What is required
Each line below from the one containing "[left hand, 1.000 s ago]" through the one containing "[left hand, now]" should be output exactly as it stands, and no other line should appear.

Stored items:
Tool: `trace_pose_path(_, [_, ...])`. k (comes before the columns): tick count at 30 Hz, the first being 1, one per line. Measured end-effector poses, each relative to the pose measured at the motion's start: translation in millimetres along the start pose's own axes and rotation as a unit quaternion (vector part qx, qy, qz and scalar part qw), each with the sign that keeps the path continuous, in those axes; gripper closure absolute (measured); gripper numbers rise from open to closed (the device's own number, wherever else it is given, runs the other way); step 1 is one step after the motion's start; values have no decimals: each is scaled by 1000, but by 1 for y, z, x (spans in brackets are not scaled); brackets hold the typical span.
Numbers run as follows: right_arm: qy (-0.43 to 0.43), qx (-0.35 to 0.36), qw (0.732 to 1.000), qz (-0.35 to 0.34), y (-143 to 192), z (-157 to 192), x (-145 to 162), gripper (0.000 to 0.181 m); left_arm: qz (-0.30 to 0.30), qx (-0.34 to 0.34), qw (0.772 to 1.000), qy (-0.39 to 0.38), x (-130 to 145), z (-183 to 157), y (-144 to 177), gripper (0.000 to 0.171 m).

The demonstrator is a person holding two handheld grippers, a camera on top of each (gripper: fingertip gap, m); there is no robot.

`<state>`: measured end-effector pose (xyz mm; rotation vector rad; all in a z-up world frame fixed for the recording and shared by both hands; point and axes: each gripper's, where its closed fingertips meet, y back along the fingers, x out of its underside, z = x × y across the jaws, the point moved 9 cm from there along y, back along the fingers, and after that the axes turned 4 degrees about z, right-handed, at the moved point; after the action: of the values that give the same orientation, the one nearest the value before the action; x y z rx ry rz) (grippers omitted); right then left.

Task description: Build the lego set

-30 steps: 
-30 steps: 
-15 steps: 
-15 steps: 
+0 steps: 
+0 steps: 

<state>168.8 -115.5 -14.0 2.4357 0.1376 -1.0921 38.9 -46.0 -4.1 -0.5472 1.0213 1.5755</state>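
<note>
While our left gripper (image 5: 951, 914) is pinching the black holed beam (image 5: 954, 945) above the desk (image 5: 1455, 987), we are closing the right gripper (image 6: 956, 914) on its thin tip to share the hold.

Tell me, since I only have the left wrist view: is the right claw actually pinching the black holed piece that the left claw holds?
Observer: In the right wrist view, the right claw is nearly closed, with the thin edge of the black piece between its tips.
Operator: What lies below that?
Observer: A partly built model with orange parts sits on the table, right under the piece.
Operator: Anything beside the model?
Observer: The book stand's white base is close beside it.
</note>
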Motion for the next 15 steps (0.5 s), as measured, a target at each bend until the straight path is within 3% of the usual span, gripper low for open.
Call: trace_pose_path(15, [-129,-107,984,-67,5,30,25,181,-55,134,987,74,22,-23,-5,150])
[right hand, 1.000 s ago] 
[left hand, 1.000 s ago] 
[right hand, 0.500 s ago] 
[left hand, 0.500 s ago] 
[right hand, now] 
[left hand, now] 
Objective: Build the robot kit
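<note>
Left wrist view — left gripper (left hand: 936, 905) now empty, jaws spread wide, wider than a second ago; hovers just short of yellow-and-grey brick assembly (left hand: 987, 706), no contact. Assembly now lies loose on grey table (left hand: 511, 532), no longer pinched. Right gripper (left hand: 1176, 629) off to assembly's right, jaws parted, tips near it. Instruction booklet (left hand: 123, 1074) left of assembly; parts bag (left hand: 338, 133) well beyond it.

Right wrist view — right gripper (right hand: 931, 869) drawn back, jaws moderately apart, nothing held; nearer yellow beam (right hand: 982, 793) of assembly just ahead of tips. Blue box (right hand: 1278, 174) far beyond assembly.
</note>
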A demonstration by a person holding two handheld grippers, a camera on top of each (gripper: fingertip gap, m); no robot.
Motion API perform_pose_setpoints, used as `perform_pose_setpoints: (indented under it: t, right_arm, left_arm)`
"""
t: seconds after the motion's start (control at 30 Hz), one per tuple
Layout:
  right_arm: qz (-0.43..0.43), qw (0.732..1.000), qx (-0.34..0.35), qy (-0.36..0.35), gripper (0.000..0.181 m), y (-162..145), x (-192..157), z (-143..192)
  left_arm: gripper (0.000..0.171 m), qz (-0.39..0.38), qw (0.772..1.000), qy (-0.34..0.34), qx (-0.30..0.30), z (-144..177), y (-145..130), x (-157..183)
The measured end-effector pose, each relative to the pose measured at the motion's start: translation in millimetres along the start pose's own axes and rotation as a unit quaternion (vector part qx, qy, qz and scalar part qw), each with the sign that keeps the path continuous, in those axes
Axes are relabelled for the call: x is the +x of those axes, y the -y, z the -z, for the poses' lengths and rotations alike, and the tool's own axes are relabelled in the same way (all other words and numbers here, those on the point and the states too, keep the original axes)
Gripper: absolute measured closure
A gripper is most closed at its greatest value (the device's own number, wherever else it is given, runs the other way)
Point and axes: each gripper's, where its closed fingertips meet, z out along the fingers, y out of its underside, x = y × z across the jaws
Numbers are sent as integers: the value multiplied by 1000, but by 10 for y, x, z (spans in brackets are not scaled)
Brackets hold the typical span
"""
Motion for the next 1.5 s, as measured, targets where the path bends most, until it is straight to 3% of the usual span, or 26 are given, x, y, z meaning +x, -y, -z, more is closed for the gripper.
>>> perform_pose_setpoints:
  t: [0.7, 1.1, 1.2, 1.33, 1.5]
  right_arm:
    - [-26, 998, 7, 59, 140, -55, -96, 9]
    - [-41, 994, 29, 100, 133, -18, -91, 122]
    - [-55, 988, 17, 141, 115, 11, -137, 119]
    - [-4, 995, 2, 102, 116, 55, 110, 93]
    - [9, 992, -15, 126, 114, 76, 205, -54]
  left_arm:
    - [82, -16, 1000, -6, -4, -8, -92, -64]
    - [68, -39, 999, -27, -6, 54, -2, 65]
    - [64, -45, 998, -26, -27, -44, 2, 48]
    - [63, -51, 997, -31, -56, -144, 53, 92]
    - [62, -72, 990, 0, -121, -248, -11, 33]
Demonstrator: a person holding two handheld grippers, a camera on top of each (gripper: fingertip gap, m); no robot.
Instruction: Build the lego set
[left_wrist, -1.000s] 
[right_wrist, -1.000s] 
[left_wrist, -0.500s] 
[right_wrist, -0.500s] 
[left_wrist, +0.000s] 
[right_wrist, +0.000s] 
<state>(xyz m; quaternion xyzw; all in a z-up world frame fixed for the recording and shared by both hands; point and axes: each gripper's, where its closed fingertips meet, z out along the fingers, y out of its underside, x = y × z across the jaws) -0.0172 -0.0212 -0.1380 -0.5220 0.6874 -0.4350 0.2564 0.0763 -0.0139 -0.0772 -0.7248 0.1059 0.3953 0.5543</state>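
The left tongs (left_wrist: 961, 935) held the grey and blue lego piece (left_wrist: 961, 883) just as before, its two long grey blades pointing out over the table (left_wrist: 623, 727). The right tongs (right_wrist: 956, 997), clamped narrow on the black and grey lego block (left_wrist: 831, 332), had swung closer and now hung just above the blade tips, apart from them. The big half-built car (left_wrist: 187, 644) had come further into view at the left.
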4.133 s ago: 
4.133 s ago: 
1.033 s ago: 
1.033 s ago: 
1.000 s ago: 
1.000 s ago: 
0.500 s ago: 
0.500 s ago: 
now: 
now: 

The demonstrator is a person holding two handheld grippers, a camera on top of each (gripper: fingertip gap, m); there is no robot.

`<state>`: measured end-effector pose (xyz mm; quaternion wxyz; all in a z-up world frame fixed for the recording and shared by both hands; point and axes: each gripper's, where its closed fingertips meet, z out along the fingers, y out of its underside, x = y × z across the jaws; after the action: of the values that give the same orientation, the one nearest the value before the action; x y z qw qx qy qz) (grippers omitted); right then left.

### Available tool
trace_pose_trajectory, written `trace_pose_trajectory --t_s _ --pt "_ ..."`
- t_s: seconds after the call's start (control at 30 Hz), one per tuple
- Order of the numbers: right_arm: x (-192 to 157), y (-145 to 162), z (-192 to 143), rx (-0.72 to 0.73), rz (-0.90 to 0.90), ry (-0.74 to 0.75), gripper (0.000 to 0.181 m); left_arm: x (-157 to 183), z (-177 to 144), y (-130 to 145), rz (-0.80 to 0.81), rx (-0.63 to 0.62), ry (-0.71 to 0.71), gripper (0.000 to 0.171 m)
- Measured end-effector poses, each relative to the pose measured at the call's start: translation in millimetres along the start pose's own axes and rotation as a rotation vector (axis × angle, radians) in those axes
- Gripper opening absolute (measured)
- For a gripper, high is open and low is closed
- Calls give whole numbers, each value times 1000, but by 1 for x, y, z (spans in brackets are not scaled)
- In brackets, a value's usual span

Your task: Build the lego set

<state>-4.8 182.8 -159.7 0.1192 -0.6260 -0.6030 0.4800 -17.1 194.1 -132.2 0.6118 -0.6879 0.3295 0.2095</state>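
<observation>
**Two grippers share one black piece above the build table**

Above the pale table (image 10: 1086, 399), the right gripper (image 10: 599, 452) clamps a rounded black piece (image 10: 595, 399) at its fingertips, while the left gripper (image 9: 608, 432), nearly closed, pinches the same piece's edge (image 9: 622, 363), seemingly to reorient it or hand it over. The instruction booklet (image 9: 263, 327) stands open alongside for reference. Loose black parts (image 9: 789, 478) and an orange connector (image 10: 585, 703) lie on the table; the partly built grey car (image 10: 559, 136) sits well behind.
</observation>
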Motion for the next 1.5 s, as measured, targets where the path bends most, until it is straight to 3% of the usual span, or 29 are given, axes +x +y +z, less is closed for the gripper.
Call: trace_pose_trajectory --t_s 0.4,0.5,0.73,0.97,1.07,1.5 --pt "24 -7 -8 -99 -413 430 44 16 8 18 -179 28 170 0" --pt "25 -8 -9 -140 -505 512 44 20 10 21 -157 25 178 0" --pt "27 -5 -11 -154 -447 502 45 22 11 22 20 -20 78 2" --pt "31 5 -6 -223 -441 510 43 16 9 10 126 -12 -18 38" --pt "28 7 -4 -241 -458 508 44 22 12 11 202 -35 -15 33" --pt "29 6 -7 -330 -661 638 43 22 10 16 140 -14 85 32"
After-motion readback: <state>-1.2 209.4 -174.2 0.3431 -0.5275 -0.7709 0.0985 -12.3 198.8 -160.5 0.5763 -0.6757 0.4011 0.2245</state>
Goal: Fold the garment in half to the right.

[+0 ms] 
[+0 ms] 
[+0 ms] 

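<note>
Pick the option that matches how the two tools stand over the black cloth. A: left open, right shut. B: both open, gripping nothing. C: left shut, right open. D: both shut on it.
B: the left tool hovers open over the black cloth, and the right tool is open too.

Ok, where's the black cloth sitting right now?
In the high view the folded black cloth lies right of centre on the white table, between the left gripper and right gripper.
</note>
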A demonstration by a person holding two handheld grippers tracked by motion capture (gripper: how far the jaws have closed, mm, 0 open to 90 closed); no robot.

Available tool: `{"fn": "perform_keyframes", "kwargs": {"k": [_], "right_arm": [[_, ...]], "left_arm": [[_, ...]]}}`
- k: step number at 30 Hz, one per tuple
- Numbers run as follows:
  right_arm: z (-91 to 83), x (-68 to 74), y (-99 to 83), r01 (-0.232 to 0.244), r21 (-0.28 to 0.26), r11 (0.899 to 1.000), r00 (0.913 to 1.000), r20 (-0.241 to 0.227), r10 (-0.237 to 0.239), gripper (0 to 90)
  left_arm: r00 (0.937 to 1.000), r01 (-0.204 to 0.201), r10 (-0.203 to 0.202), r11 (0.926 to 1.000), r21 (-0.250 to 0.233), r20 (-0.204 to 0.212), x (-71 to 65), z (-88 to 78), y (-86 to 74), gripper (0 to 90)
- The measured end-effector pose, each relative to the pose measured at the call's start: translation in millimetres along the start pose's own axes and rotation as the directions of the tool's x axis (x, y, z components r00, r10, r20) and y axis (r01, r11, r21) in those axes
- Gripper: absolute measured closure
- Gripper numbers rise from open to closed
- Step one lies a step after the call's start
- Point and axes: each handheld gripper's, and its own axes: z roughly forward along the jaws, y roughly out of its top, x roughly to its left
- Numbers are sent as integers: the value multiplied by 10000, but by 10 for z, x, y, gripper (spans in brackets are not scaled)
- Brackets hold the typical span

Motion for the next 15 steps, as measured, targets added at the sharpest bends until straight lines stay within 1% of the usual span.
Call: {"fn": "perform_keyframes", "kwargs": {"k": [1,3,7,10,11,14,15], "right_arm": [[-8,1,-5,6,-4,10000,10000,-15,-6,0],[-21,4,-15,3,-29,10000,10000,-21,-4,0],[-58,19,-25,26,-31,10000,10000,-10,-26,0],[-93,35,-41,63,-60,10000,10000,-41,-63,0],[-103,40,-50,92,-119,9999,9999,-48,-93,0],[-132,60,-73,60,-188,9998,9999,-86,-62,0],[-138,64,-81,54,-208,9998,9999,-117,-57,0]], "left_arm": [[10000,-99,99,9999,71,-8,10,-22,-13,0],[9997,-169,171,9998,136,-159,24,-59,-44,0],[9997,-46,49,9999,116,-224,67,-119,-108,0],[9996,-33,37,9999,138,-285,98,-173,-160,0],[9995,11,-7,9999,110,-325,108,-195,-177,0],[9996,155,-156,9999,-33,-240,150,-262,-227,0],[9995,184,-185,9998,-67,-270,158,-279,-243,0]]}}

Solution to this problem
[left hand, 1.000 s ago] 
[right hand, 0.500 s ago] 
[left hand, 0.500 s ago] 
[right hand, now] 
[left hand, now] 

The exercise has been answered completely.